La “Leyenda Rosa” de Gabriela Flores dice que trabajó como «periodista de investigación», aunque nadie la recuerda por investigaciones que arrojen luz sobre los entramados del poder y sí por hablar sobre vinos en algunos medios. Igual encabezó la lista de diputados nacionales de la Libertad Avanza en las elecciones de octubre. Le alcanzó con subirse a la ola libertaria y jurar luchar a muerte contra la casta.
A seis meses de las arengas moralistas y a cuatro de asumir como diputada, Flores no pudo desmentir que se entregó al goce de los privilegios de la casta con dinero público.

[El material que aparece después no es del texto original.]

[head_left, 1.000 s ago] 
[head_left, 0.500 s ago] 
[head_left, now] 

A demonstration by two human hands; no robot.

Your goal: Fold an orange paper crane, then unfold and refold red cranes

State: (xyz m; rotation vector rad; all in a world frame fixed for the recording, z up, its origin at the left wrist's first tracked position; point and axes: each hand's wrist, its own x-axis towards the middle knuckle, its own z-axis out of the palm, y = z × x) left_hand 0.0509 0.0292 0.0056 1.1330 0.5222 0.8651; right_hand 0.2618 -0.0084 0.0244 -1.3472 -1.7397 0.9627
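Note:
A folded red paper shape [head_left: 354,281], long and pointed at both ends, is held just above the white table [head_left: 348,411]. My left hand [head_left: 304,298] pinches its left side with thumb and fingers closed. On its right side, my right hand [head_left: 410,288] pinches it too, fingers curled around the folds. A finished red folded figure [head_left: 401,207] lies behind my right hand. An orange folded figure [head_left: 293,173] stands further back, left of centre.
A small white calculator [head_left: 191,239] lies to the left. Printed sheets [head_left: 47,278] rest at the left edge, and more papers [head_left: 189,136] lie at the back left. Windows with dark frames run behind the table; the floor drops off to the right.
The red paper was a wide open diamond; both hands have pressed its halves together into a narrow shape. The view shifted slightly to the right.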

Fue en el programa que conduce la periodista Paula Poma, en FM Noticias, que tras señalar que en el aeropuerto se la solía ver con su hijo le preguntó con qué pasajes volaba el muchacho.
La respuesta de Flores, autora de “12 mujeres sommeliers de Argentina que son referentes y fuente de inspiración”, que ahora ostenta un trabajo con título pomposo, percibe un gran sueldo y goza de beneficios que millones envidian, sorprendió: “Mi hijo estudia acá en Buenos Aires abogacía. Va y viene. En alguna oportunidad puede haber viajado con pasajes del Congreso. Eso no es delito”.
Como Manuel Adorni cuando subió a la comitiva presidencial a su mujer para ahorrarse los pasajes a Miami y Nueva York, algunos fueron a revisar los gastos de Gabriela Flores en la página del Banco Central de la República Argentina. Lo que encontró el usuario de X Javier Smaldone fue que, al menos en septiembre del 2025, la ahora diputada registraba consumos por casi 12 millones de pesos en tarjeta.
Como se ve, la legisladora no necesita valerse de los recursos del Estado para garantizarle los estudios a su hijo. Claro que de no poder hacerlo tampoco debería valerse de la plata de los argentinos para conseguirlo. Menos tratándose de alguien que al hablar lo hace como si orinara agua bendita. Como se ve, Manuel Adorni hace escuela.